The results of the poll were predictable with 52 percent stating “I treat ‘em like anyone else in the water. If they want to play with the boys, they’ll be treated like the boys.” Another 21 percent claim, “I let them have whatever wave they want,” with 18 percent adding the addendum “… only if they’re cute.” And finally 9 percent claim to “burn ‘em every time. We all know they won’t make the wave anyway.”
In fact, this poll does a decent job of mimicking real life. On any given day at the better surf spots, about 20 percent of surfers in the line-up will be exceptionally good. Confident in their ability to catch and ride waves, these surfers have nothing to prove, and therefore are quite happy to encourage and assist the few females in the line-up.
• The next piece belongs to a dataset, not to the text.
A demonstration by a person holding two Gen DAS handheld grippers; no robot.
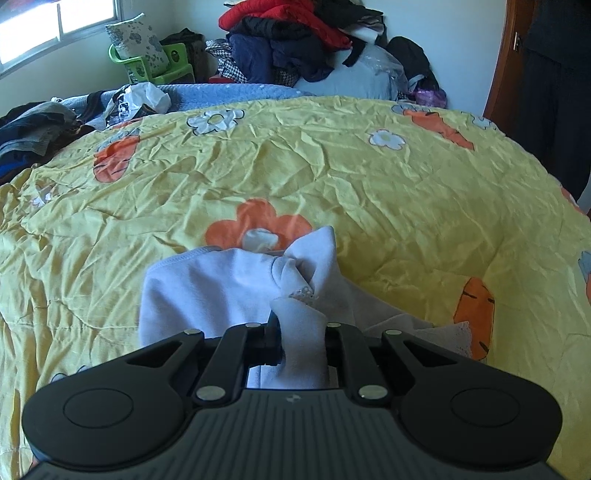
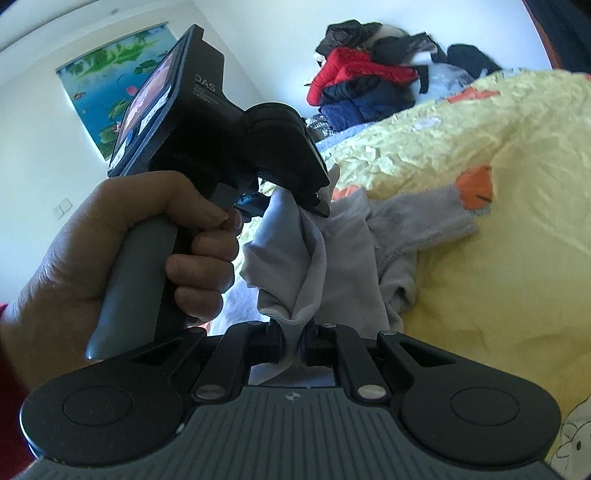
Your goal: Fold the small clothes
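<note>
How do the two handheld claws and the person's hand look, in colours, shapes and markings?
The right claw and left claw have black linkage bars with silver rivets, two round black discs, and a grey ribbed deck with a small logo. Seen from the right wrist, the left unit has a grey handle, a small screen and white "DAS" lettering. The hand is bare.

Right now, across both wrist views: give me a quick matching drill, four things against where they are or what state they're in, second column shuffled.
Things
1. pale garment
2. left gripper
3. red jacket
4. green chair

Place or state
A. on top of the clothes heap at the far end of the bed
B. by the window, with a patterned cushion in it
C. bunched on the yellow quilt, pinched from two sides
D. shut on cloth

Pairs: 1-C, 2-D, 3-A, 4-B
</note>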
The other 18 percent uses surfing as a rather rudimentary way to score a few karmic points with the opposite sex. About 10 percent are the “angry guys.” You can’t take them too seriously because, frankly, they don’t just burn the women, they’ll burn anybody they think they can get away with dropping in on. Excuses run the gamut of he/she has the wrong kind of board/haircut/address, whatever.
The 52 percent is tricky because, in general these are your average surfers, most decent enough people, just out to have a good time. But largely strewn about in that lot are the “bitter guys.” The failed or wanna-be (but never will be) pros along with the second-string surfers that will never be as good as the top 20 percent but nevertheless spend agonizing hours in the line-up trying to prove to everyone they deserve a spot on the top tier. Females demonstrating any ability or expertise on the peak especially threaten this group. Fortunately, most of these fellows implode on their own over-eagerness to prove themselves and can be somewhat easy to outwit when necessary.
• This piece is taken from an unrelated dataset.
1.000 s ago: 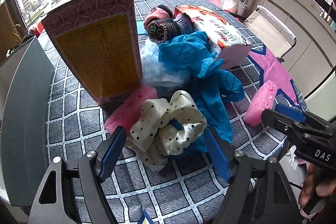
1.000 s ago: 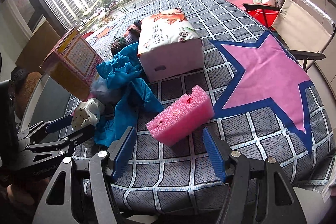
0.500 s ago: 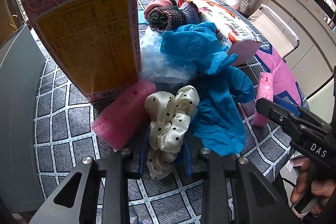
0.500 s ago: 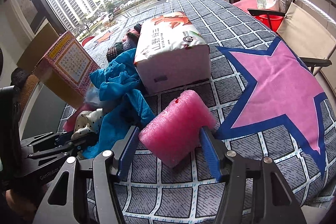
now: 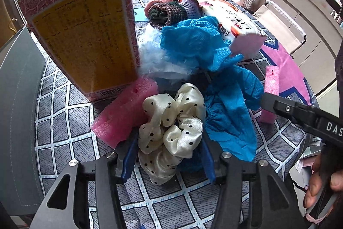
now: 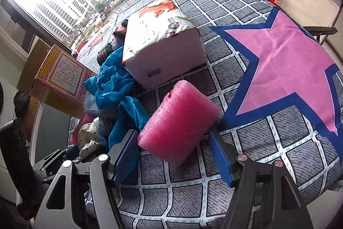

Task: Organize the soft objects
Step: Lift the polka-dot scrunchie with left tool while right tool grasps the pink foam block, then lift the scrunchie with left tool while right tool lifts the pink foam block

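Satin polka-dot scrunchie (image 5: pixel 171 128) sits between the left tool's (image 5: pixel 168 156) opening jaws on the checked desk (image 5: pixel 64 121). Rightward, the right tool (image 6: pixel 173 156) opens around a pink foam block (image 6: pixel 178 121). Sorting looks barely begun: blue cloth (image 5: pixel 203 46) and knitwear (image 5: pixel 167 12) lie heaped.

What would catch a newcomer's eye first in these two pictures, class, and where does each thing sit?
A cream polka-dot scrunchie sits between the left gripper fingers as its jaws open, with crumpled blue cloth behind it. A pink foam block lies between the right gripper fingers on the checked tablecloth, near its big pink star. A tall patterned box stands left.
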The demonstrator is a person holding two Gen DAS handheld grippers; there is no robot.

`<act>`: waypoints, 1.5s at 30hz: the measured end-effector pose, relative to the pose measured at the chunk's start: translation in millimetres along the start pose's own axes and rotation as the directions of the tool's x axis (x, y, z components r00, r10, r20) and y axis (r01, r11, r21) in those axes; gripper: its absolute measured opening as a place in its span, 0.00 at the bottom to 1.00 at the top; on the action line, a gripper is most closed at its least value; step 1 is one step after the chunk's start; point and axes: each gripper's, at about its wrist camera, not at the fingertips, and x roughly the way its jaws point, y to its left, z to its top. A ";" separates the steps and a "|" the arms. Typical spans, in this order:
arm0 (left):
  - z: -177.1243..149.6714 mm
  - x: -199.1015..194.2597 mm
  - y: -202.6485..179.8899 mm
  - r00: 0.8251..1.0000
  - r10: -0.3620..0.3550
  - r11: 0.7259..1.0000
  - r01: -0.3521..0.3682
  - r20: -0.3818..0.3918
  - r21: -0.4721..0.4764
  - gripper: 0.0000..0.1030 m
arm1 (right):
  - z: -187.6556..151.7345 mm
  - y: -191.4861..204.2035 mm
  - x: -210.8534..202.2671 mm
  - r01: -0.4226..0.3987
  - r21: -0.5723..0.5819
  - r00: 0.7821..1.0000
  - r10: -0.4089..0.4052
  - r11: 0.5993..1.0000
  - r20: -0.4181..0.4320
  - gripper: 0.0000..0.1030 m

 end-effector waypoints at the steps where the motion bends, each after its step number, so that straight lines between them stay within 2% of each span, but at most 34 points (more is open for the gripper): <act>1: -0.1 0.3 0.5 1.000 -0.005 1.000 0.005 -0.001 -0.004 0.54 | 0.4 2.4 2.9 0.012 -0.005 1.000 -0.012 1.000 -0.003 0.67; 3: -1.1 -2.6 2.2 1.000 -0.020 1.000 0.020 0.004 -0.009 0.52 | 0.6 7.1 3.8 0.035 -0.028 0.999 -0.034 0.999 0.013 0.67; 4: -2.1 -5.7 3.6 0.999 -0.031 0.999 0.031 0.012 -0.014 0.45 | 0.1 8.0 4.1 0.037 -0.035 0.999 -0.037 0.999 0.015 0.67; 5: -3.3 -9.0 5.2 0.999 -0.040 0.999 0.040 0.016 -0.017 0.42 | -1.0 7.8 2.7 0.026 -0.041 0.999 -0.025 0.999 0.026 0.67; 6: -5.0 -13.6 8.7 0.999 -0.048 0.999 0.048 0.021 -0.021 0.38 | -2.1 7.7 1.3 0.010 -0.053 0.999 -0.008 0.999 0.033 0.65; 7: -6.7 -18.1 11.5 0.998 -0.056 0.998 0.056 0.026 -0.025 0.35 | -3.4 8.6 -0.1 0.004 -0.076 0.999 -0.001 0.997 0.037 0.57; 15: -16.6 -56.3 12.2 0.992 -0.093 0.996 0.093 0.088 0.005 0.34 | -13.6 4.8 -28.1 0.045 -0.192 0.997 -0.032 0.980 0.072 0.56; 20: -17.3 -62.0 3.0 0.990 -0.081 0.995 0.074 0.112 0.063 0.35 | -12.6 7.9 -44.2 0.154 -0.290 0.985 -0.122 0.945 0.126 0.57; 23: -16.0 -52.0 7.1 0.994 -0.073 0.997 0.070 0.084 0.033 0.40 | -7.0 5.7 -45.7 0.212 -0.313 0.973 -0.171 0.926 0.153 0.57; 25: -13.4 -46.3 11.0 0.994 -0.083 0.997 0.083 0.068 0.000 0.57 | -5.2 3.9 -41.1 0.264 -0.329 0.961 -0.219 0.907 0.167 0.57; 29: -11.5 -39.4 23.5 0.994 -0.094 0.994 0.097 0.060 -0.052 0.67 | -7.6 3.0 -23.1 0.356 -0.379 0.934 -0.316 0.854 0.166 0.57; 33: -11.6 -29.7 32.6 0.995 -0.099 0.990 0.102 0.030 -0.093 0.68 | -12.6 -2.6 -10.1 0.351 -0.383 0.936 -0.327 0.855 0.127 0.57; 41: -7.4 -11.2 14.0 0.997 -0.079 0.996 0.079 -0.002 -0.027 0.68 | -14.6 -14.4 -6.7 0.310 -0.339 0.951 -0.292 0.888 0.103 0.57; 43: -6.2 -2.9 13.5 0.998 -0.063 0.998 0.063 -0.020 -0.028 0.68 | -14.0 -13.8 -5.8 0.314 -0.342 0.949 -0.295 0.886 0.108 0.57; 45: -6.9 3.8 17.3 0.996 -0.081 0.996 0.079 -0.033 -0.043 0.68 | -14.7 -13.7 -6.4 0.312 -0.335 0.950 -0.292 0.889 0.110 0.57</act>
Other notions perpetuated by the mainstream surf media are that women are somehow new to the game, or finally acquiring a skill set worth noting. Both are patently wrong on many levels. For starters, just considering the 30 or so women who regularly surf here in La Jolla, more than a substantial amount have been surfing for 25 years or more. Whenever these magazines probe the “women’s ability” issue, it’s always some bizarre comparison to the men currently surfing on the world tour. But the vast majorities of all surfers don’t surf like the top professional men and never will. Comparing the women of yesterday to the women of today is like comparing, say, 1987 world champion Damian Hardman to Andy Irons. Nobody would dispute Damian’s ability in the water, but no way would those same skills put him with the top guys on tour today. The bar is continually being raised for all surfers, regardless of gender, and it’s offensive to the hard work and athletic prowess displayed by the women of yesterday who were showcasing superior surfing skills in places like Hawaii’s North Shore, Australia and California. And while young ladies like the amazingly talented, 14-year-old Carissa Moore of Hawaii are raising eyebrows, recently winning the Quiksilver “King of the Groms” contest, obviously highly unusual, this is not something entirely new. Back in the late 1960’s, here in La Jolla, Margo Godfrey secured her title as Menehune Champion against an all-male roster two years in a row.
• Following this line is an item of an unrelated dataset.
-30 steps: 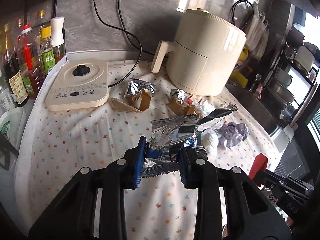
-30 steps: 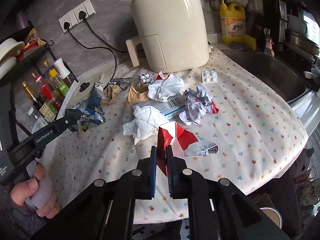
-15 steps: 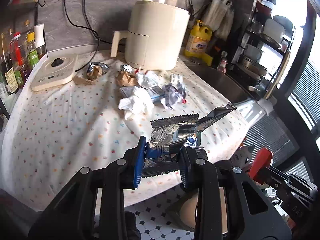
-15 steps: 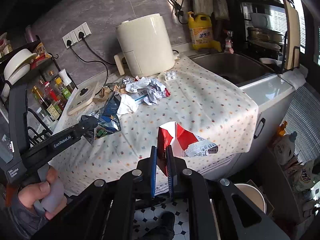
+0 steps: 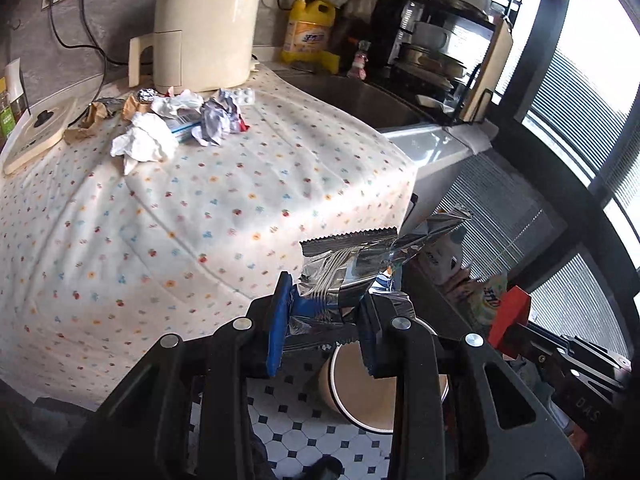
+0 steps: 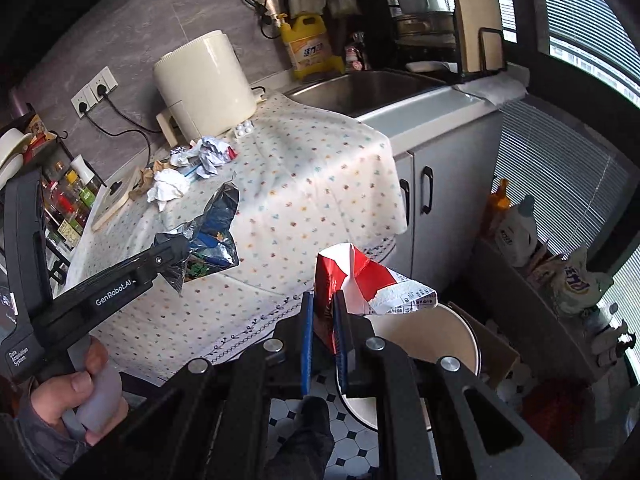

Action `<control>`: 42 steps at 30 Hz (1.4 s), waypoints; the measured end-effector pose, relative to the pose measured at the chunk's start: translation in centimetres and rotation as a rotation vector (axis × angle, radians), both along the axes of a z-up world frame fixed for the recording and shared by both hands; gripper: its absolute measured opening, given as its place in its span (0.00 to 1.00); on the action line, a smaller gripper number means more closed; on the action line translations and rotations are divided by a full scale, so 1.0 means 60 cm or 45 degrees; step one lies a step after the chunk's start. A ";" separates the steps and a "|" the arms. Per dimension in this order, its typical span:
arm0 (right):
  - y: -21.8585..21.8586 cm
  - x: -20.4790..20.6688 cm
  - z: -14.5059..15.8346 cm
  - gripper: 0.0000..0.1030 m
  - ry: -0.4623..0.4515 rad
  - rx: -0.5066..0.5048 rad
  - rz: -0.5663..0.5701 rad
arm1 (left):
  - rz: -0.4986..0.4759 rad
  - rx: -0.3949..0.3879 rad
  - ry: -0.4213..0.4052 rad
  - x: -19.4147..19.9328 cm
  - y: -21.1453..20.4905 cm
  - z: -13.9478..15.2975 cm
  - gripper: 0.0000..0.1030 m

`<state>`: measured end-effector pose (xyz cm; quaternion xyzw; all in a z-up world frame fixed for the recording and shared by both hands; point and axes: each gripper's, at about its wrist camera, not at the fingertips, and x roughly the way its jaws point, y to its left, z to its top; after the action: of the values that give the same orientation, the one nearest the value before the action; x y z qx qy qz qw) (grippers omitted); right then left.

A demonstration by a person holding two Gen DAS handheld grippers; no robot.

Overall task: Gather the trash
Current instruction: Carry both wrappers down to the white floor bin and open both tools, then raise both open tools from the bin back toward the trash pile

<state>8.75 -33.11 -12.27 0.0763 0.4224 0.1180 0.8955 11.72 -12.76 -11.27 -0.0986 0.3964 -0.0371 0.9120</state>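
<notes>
A: Both hands have swung off the bench to the waste bin (image 6: 424, 344).

B: Left tool (image 5: 324, 328) grips the foil wrapper (image 5: 352, 268) beside the bin; right tool (image 6: 323, 336), above it, is opening around the red carton (image 6: 360, 280) — drop imminent.

I have a crumpled silver foil wrapper (image 5: 352, 268) with a serrated edge pinched in my left claw (image 5: 322, 330), and a torn red-and-white paper carton (image 6: 360, 284) between the pads of my right claw (image 6: 323, 336), whose jaws are opening. Both hang over the round white trash bin (image 6: 460, 336) on the tiled floor. More trash sits heaped on the counter (image 5: 240, 184): white crumpled tissue (image 5: 144, 144), wadded paper (image 5: 218, 118) and brown scraps (image 5: 90, 120).
</notes>
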 end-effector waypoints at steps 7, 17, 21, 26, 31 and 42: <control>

When we have average-to-low crowds in the water, everyone is more relaxed, seemingly sharing waves regardless of any obvious, external differences. And frankly, women have been given far more waves because we are female than had them taken from us in spite of our gender. Rare indeed is when you hear of one man voluntarily giving up a wave to another man, a complete stranger no less. But as the crowds increase, allies and advantages become more crucial for everybody. Women should appreciate any act of chivalry in the water, but really, all we are looking for is the same respect accorded to any surfer who’s next in line and in position.
Maybe next time the magazine will ask the women what we think of men in the water. I laugh, because what comes to my immediate mind is a quote from an industry insider I interviewed (who shall remain nameless) when posed the “women in the water” question back in 1984: “I think they’re nice to look at, but they take themselves too seriously.”